On Wednesday's class we also discussed the topic of historical bias. Ideally, the historian and the journalist have much the same code; only the journalist deals with the here and now and the historian deals with the past. This professional code requires that the writer must do their best to keep their personal attitudes and feelings separate from the matter they are covering. This is a wonderful ideal, but in practicality, no one can completely separate themselves and what they believe to be true and real from the way in which they account for, discuss, and analyse historical subjects.
So as such, I will be asking you to be careful when reading material and always assume a bias exists. Conversely, when I ask you to do the work of the historian, I expect that you will attempt to minimize your own bias as much as you can. More on this as we go on in the course...
Our discussion on this topic was advanced using the American Civil War as the backdrop.

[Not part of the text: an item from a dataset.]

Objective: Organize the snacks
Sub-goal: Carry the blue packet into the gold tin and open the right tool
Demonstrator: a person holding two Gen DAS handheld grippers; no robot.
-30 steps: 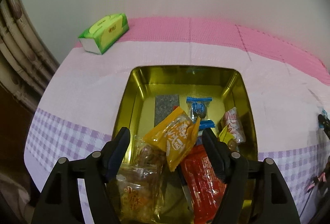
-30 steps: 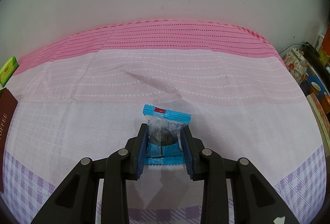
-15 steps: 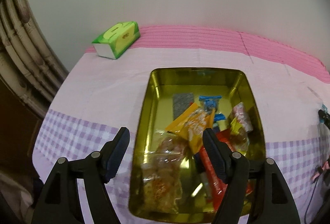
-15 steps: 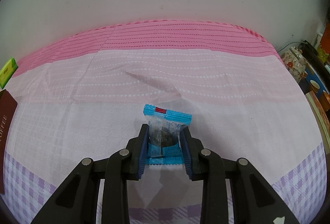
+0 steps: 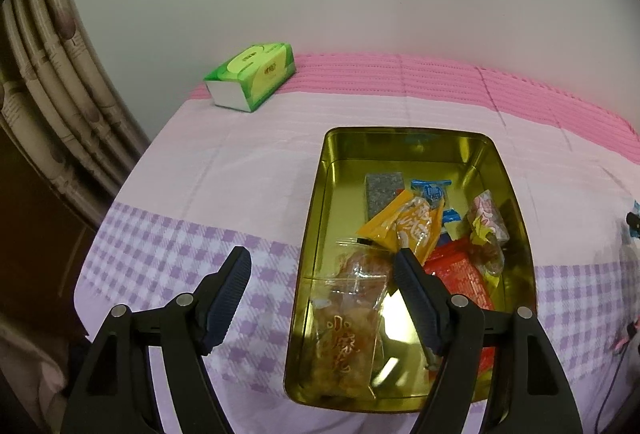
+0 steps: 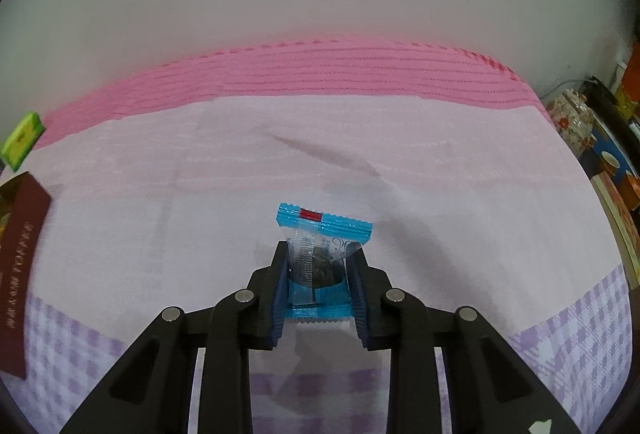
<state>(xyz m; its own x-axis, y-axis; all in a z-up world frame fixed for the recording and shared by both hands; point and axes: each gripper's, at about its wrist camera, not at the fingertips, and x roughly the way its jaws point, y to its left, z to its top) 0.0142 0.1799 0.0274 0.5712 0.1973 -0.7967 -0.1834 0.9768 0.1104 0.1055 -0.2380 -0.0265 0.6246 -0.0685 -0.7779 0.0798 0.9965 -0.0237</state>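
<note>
A gold tin (image 5: pixel 312 202) on the pink and purple cloth holds several snacks: an orange packet (image 5: pixel 408 224), a clear bag of brown pieces (image 5: pixel 348 318), a red packet (image 5: pixel 464 274) and a small blue packet (image 5: pixel 432 190). My left gripper (image 5: pixel 320 258) hovers open and empty over the tin's left rim, one finger above the cloth, the other above the snacks. In the right wrist view, my right gripper (image 6: pixel 320 254) is closing on a blue-ended clear snack packet (image 6: pixel 324 230), pads pressing its sides. Whether the packet is off the cloth I cannot tell.
A green tissue box (image 5: pixel 252 74) lies at the back left by the wall. Curtain folds (image 5: pixel 48 94) hang beyond the table's left edge. A dark red coffee box (image 6: pixel 20 266) lies left of the right gripper. Boxes and a jar (image 6: pixel 572 118) crowd the right edge.
The left gripper pulled back and leftward from over the snacks, so the tin now sits smaller and further right in its view. The right jaws narrowed on the blue packet.
</note>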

I began by asking you to draw a general conclusion about the war. The class came to a consensus that the Civil War brought about the end of slavery. Based on this statement I asked if it followed logically then that the original aim of the war was to end slavery. The class agreed. However, we discovered that originally Abraham Lincoln campaigned on a policy where slavery could be maintained in the South -- only no new states could come in as slave states. We were able to conclude that there were other factors that caused slavery to become the central issue of the war.
Of course, one man's truth can be another man's bias...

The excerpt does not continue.